The challenge in question? China. 

Although the United States maintains global dominance, the rise of China as an economic and military superpower is quickly creeping up on the rules-based world order the West so meticulously constructed after World War II. Regarding a 2022 report that characterized China as “the most consequential and systemic challenge to our national security and to a free and open international system,” a senior U.S. Defense Department official confirmed that “Xi Jinping and the PRC leadership are determined that the armed forces should take a more active role in advancing the PRC’s foreign policy goals globally.” As such, China has been able to channel its economic prowess into military spending. In 2023, for instance, Beijing marked a 7.2% increase in planned defense spending.

However, it is not only China’s hard power that should concern the United States and its allies — for China’s investments in global soft power have come to rival, and in some ways supersede, that of the United States.
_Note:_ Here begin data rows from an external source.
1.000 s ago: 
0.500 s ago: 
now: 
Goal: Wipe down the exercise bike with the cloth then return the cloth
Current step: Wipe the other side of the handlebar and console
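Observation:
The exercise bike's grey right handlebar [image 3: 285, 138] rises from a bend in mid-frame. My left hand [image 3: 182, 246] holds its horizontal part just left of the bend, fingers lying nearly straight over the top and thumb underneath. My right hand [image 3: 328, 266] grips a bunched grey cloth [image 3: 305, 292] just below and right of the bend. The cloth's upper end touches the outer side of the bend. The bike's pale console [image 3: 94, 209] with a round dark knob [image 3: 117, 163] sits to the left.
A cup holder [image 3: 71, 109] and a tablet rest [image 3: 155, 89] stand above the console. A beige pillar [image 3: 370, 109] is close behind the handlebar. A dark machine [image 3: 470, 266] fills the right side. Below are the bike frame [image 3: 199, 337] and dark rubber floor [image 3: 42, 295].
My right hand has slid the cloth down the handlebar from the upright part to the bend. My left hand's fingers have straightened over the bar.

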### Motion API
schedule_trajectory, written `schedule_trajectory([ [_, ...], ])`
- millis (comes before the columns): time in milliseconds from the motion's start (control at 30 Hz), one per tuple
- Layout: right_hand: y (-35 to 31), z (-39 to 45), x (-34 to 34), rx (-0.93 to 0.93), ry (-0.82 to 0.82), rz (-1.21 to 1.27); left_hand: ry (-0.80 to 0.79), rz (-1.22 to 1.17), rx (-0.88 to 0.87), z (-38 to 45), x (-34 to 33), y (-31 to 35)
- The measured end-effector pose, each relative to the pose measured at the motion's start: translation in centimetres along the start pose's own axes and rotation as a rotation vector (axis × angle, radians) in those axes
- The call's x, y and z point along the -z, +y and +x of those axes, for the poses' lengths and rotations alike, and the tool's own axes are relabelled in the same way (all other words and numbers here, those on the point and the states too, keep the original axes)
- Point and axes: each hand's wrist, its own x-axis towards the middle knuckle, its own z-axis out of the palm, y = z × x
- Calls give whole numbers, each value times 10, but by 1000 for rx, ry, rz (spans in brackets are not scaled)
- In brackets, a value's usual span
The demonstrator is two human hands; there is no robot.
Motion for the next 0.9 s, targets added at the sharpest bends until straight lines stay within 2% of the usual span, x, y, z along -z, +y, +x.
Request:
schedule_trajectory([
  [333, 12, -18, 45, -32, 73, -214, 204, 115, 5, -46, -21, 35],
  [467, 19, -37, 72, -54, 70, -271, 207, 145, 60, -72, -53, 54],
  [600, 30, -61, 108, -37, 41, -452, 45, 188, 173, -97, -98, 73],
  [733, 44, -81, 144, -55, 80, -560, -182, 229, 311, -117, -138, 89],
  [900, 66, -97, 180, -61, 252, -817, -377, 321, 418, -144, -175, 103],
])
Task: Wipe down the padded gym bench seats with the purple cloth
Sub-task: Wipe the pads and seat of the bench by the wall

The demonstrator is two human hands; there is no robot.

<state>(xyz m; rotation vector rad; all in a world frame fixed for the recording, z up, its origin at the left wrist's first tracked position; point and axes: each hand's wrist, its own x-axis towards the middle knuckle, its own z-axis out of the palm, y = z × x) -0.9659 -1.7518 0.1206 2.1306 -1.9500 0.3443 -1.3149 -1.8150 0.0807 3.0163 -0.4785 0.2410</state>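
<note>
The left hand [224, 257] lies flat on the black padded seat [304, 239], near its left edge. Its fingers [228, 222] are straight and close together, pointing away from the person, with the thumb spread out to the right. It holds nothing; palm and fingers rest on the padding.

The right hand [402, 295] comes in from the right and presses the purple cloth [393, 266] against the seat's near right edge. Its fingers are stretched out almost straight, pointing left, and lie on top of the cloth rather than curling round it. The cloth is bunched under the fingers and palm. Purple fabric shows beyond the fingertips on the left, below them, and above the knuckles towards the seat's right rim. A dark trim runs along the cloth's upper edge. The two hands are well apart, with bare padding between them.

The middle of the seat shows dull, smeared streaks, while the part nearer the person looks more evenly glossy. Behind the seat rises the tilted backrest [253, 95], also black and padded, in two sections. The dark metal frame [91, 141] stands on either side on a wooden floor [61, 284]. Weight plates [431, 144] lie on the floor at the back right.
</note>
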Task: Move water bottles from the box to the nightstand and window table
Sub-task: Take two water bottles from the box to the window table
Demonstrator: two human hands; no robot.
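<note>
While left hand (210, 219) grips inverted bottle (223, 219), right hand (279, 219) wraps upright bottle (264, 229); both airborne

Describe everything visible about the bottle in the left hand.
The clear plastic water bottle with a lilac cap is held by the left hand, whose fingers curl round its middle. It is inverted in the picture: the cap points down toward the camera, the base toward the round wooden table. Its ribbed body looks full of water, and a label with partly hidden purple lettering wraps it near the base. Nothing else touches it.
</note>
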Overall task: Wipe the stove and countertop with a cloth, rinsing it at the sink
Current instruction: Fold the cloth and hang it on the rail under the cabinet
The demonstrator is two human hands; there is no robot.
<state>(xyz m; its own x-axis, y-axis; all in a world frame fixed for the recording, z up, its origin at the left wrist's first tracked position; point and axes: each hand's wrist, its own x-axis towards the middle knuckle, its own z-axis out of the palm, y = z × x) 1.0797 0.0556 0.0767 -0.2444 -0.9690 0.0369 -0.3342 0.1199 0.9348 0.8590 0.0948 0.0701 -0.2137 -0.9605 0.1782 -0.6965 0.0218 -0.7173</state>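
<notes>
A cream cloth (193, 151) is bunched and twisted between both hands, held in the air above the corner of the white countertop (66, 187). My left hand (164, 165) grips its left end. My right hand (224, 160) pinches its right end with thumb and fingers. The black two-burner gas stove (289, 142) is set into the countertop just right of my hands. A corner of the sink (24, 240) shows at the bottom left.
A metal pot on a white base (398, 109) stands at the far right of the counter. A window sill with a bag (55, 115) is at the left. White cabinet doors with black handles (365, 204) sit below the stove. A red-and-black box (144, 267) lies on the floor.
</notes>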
With the Chinese threat looming on the horizon, Beijing’s increasingly ambitious use of soft power to achieve global hegemony poses a greater threat to U.S. interests than ever before. 

Nowhere is this more apparent than in the case of China’s Belt and Road Initiative (BRI). Of all of China’s economic undertakings — with diplomatic undertones — abroad, the BRI is perhaps the largest, most comprehensive and most ambitious. 

Launched in 2013, the BRI is a massive global infrastructure project led by China aiming to connect East Asia with Europe through physical infrastructure, through development and investment initiatives in 149 countries (accounting for two-thirds of the world’s population and 40 percent of global GDP). The initiative could entail up to $1 trillion in Chinese investments globally — seven times more than what the United States spent under the Marshall plan. Since its original conception, it has expanded to involve Africa, Oceania and Latin America, where China is increasingly upping its global presence through soft power engagement. 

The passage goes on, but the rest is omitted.